How the Aurora team manages their Kubernetes deployments

Follow @HaufeDev Follow @donmartin76

In this blog post, I would like to shed some light upon how we leverage Azure ACS, and more specifically the Kubernetes cluster deployments it offers, to run short-lived clusters for production use at the Aurora team at Haufe:

Our five step approach to deploying Kubernetes, and our application to Kubernetes
How we currently handle backups
How this architecture enables production-identical deployments anytime for testing and development

When designing the build and deployment pipelines (we use Jenkins for that in our project) for our new product, we wanted full automation from the provisioning to the deployment of the services. What we also wanted was to be able to replace certain services within our cluster without having to redeploy the entire cluster (which is what you usually use Kubernetes for, right?), and this is how we came up with the following “layered” approach to deploying.
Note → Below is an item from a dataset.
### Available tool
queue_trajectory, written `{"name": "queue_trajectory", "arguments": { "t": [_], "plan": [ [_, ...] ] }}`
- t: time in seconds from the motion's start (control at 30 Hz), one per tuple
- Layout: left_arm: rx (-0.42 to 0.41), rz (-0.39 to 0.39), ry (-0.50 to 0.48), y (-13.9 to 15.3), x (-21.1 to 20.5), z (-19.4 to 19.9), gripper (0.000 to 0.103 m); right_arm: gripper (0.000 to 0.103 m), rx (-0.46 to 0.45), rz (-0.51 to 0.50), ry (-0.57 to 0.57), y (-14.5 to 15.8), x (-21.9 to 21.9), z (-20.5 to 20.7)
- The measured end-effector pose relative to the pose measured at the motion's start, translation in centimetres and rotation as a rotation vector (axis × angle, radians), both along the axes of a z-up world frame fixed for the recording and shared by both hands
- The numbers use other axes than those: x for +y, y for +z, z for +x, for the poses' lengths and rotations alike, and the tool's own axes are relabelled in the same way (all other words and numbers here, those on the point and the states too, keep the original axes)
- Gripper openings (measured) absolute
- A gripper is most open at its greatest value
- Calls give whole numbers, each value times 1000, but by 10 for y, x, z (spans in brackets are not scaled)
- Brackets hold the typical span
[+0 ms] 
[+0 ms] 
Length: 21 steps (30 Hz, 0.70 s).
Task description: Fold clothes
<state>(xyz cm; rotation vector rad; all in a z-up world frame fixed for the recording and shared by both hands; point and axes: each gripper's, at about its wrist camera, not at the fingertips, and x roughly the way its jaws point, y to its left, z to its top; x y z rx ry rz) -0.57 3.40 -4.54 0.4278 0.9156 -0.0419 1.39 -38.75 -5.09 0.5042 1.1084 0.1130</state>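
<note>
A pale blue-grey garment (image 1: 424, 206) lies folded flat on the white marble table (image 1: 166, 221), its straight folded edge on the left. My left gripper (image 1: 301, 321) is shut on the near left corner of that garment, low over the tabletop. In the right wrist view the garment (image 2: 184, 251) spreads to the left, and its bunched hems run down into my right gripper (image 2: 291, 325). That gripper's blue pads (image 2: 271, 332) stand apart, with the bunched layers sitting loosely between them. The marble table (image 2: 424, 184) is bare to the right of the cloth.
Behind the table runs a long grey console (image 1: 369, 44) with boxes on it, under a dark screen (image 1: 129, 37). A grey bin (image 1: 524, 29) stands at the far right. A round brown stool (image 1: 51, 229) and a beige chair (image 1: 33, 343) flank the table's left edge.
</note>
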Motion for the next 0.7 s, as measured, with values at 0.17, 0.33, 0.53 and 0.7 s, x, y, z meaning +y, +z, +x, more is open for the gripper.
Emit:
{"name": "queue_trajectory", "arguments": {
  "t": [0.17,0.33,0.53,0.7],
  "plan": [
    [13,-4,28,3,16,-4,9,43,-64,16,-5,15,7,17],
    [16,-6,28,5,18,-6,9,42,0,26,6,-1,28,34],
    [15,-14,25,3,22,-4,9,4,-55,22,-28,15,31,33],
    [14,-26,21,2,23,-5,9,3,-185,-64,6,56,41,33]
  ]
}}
Step 1 - Infrastructure provisioning

Our infrastructure currently consists of three main components: An NFS server for persistent storage, a Postgres VM for SQL storage, and our Kubernetes cluster. For now, we deliberately chose to not run the database inside Kubernetes (for reasons…). The storage of both the Postgres and NFS servers are taken from backups, so that we start from the latest backups. If we are provisioning a new Production deployment, we first back up the old production cluster, so that we have the latest data; in principle, this introduces a data loss of around an hour, but due to the nature of the data we persist currently, this is not very important; in the future, we may simply introduce a maintenance window for this, somewhen in the night. Our customers are country-based, and an hour a week in the dead of the night will mostly go unnoticed, as the customer data kept in the database is quite limited anyway.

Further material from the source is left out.